▶ [PROBLEM DETAILS]:
Please retype the listing exactly as it appears, skipping each picture.

▶ [COLLECTED DATA]:
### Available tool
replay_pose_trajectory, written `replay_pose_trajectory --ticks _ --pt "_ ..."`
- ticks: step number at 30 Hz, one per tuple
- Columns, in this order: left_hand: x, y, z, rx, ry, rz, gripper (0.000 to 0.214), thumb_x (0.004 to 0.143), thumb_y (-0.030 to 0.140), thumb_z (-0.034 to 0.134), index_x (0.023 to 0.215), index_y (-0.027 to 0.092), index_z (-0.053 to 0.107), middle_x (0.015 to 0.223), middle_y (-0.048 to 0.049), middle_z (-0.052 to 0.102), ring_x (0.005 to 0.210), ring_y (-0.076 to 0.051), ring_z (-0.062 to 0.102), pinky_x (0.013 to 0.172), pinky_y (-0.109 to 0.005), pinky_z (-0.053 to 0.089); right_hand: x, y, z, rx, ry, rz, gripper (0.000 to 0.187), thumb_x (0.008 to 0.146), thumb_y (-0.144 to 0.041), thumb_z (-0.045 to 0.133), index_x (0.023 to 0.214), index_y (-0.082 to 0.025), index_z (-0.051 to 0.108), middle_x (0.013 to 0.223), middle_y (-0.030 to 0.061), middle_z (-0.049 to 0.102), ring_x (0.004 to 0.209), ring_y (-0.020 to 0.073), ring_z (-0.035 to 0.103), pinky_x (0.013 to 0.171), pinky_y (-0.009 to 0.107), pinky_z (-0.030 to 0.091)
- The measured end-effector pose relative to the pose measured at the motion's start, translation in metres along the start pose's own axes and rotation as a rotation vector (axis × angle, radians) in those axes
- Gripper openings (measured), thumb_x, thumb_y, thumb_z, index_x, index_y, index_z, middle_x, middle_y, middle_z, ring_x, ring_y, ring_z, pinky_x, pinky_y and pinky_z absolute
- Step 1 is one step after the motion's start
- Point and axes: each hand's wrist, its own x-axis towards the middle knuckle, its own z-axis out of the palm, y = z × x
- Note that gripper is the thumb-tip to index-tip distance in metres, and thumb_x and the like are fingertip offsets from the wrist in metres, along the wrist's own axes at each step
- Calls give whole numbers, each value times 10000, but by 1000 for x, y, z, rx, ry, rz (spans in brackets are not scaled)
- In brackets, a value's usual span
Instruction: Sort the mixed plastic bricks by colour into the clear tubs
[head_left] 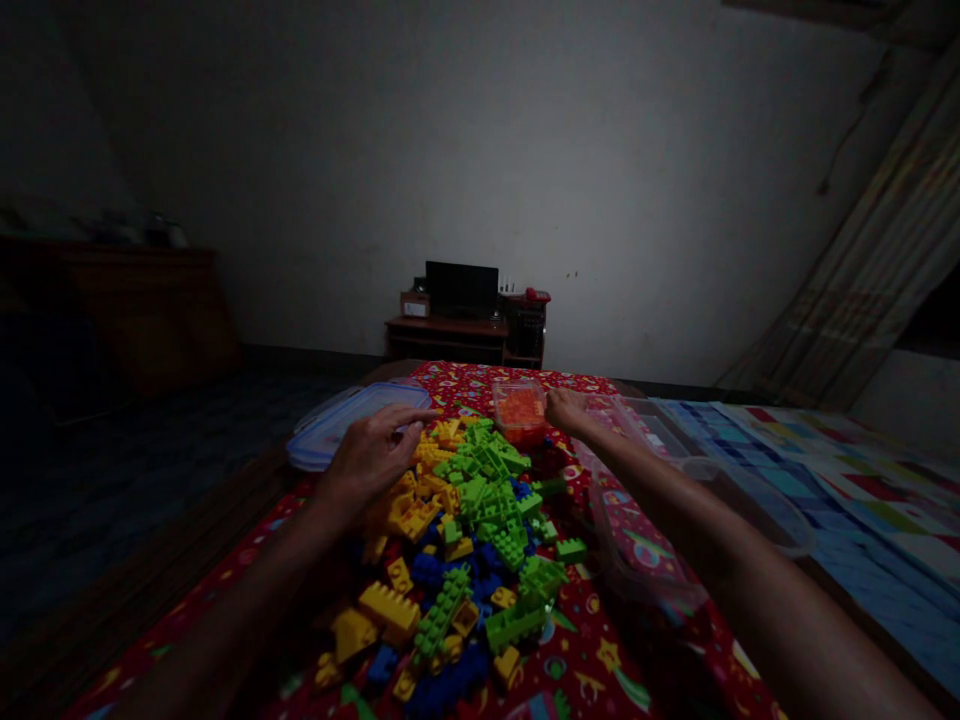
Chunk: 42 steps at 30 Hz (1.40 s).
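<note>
A heap of yellow, green and blue toy bricks lies on a red patterned tablecloth. My left hand hovers over the yellow bricks at the heap's left edge, fingers loosely curled, index finger stretched out, nothing visibly held. My right hand reaches to the far side, next to a small clear tub of orange bricks. Its fingers are mostly hidden behind the tub.
Clear plastic lids are stacked at the left of the table. Empty clear containers stand along the right under my right arm. A low desk with a dark screen stands at the far wall. A patterned mat covers the floor at the right.
</note>
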Motion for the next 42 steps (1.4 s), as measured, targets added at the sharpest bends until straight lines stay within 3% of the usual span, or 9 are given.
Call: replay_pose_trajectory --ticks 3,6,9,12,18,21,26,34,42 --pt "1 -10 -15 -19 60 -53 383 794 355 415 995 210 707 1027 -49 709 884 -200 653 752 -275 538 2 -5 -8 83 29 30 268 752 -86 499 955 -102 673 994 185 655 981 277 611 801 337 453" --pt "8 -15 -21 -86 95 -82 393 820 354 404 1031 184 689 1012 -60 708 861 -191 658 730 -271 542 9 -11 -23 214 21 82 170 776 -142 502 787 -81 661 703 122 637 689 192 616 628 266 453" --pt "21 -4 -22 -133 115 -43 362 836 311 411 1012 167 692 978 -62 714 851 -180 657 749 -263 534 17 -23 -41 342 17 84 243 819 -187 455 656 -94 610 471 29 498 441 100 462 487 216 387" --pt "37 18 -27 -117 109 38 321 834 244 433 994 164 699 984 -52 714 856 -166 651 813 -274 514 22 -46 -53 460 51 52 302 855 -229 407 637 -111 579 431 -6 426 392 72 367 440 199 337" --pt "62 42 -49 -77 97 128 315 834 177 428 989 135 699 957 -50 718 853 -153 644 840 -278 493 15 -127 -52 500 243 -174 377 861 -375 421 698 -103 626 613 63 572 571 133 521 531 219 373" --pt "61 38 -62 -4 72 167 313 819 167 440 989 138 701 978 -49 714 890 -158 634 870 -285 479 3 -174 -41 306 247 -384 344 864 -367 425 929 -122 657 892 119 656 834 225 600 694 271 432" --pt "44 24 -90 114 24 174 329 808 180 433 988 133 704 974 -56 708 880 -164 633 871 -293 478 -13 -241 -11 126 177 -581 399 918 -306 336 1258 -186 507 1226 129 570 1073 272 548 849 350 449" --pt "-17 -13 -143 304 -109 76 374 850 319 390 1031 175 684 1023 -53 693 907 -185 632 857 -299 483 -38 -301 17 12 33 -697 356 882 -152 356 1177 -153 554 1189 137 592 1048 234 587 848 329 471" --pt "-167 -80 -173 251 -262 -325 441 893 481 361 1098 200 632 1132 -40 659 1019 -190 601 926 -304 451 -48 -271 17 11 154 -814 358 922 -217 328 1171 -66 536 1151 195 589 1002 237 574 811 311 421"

▶ [SOLUTION FOR THIS EXERCISE]:
### Available tool
replay_pose_trajectory, written `replay_pose_trajectory --ticks _ --pt "_ ..."`
- ticks: step number at 30 Hz, one per tuple
- Columns, in this order: left_hand: x, y, z, rx, ry, rz, gripper (0.000 to 0.214), thumb_x (0.004 to 0.143), thumb_y (-0.030 to 0.140), thumb_z (-0.034 to 0.134), index_x (0.023 to 0.215), index_y (-0.027 to 0.092), index_z (-0.053 to 0.107), middle_x (0.015 to 0.223), middle_y (-0.048 to 0.049), middle_z (-0.052 to 0.102), ring_x (0.005 to 0.210), ring_y (-0.076 to 0.051), ring_z (-0.062 to 0.102), pinky_x (0.013 to 0.172), pinky_y (-0.109 to 0.005), pinky_z (-0.053 to 0.089); right_hand: x, y, z, rx, ry, rz, gripper (0.000 to 0.187), thumb_x (0.008 to 0.146), thumb_y (-0.144 to 0.041), thumb_z (-0.045 to 0.133), index_x (0.023 to 0.214), index_y (-0.082 to 0.025), index_z (-0.051 to 0.108), middle_x (0.013 to 0.223), middle_y (-0.030 to 0.061), middle_z (-0.049 to 0.102), ring_x (0.004 to 0.209), ring_y (-0.020 to 0.073), ring_z (-0.035 to 0.103), pinky_x (0.013 to 0.171), pinky_y (-0.009 to 0.107), pinky_z (-0.030 to 0.091)
- The measured end-effector pose relative to the pose measured at the motion's start, translation in metres along the start pose's own axes and rotation as a rotation vector (axis × angle, radians) in those axes
- Gripper openings (measured), thumb_x, thumb_y, thumb_z, index_x, index_y, index_z, middle_x, middle_y, middle_z, ring_x, ring_y, ring_z, pinky_x, pinky_y and pinky_z absolute
- Step 1 is one step after the motion's start
- Point and axes: each hand's wrist, its own x-axis towards the middle knuckle, its own z-axis out of the palm, y = z × x
- Note that gripper is the thumb-tip to index-tip distance in metres, and thumb_x and the like are fingertip offsets from the wrist in metres, along the wrist's own axes at each step
- Calls give whole numbers, each value times 10000, but by 1000 for x, y, z, rx, ry, rz (spans in brackets are not scaled)
- In brackets, a value's usual span
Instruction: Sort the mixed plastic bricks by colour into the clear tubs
[head_left] 
Chunk: 42 steps at 30 Hz (1.40 s).
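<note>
A heap of yellow, green and blue toy bricks lies on a red patterned tablecloth. My left hand hovers over the yellow bricks at the heap's left edge, fingers loosely curled, index finger stretched out, nothing visibly held. My right hand reaches to the far side, next to a small clear tub of orange bricks. Its fingers are mostly hidden behind the tub.
Clear plastic lids are stacked at the left of the table. Empty clear containers stand along the right under my right arm. A low desk with a dark screen stands at the far wall. A patterned mat covers the floor at the right.
</note>
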Motion for the next 42 steps (1.4 s), as measured, targets added at the sharpest bends until straight lines stay within 3% of the usual span, or 9 are given.
Call: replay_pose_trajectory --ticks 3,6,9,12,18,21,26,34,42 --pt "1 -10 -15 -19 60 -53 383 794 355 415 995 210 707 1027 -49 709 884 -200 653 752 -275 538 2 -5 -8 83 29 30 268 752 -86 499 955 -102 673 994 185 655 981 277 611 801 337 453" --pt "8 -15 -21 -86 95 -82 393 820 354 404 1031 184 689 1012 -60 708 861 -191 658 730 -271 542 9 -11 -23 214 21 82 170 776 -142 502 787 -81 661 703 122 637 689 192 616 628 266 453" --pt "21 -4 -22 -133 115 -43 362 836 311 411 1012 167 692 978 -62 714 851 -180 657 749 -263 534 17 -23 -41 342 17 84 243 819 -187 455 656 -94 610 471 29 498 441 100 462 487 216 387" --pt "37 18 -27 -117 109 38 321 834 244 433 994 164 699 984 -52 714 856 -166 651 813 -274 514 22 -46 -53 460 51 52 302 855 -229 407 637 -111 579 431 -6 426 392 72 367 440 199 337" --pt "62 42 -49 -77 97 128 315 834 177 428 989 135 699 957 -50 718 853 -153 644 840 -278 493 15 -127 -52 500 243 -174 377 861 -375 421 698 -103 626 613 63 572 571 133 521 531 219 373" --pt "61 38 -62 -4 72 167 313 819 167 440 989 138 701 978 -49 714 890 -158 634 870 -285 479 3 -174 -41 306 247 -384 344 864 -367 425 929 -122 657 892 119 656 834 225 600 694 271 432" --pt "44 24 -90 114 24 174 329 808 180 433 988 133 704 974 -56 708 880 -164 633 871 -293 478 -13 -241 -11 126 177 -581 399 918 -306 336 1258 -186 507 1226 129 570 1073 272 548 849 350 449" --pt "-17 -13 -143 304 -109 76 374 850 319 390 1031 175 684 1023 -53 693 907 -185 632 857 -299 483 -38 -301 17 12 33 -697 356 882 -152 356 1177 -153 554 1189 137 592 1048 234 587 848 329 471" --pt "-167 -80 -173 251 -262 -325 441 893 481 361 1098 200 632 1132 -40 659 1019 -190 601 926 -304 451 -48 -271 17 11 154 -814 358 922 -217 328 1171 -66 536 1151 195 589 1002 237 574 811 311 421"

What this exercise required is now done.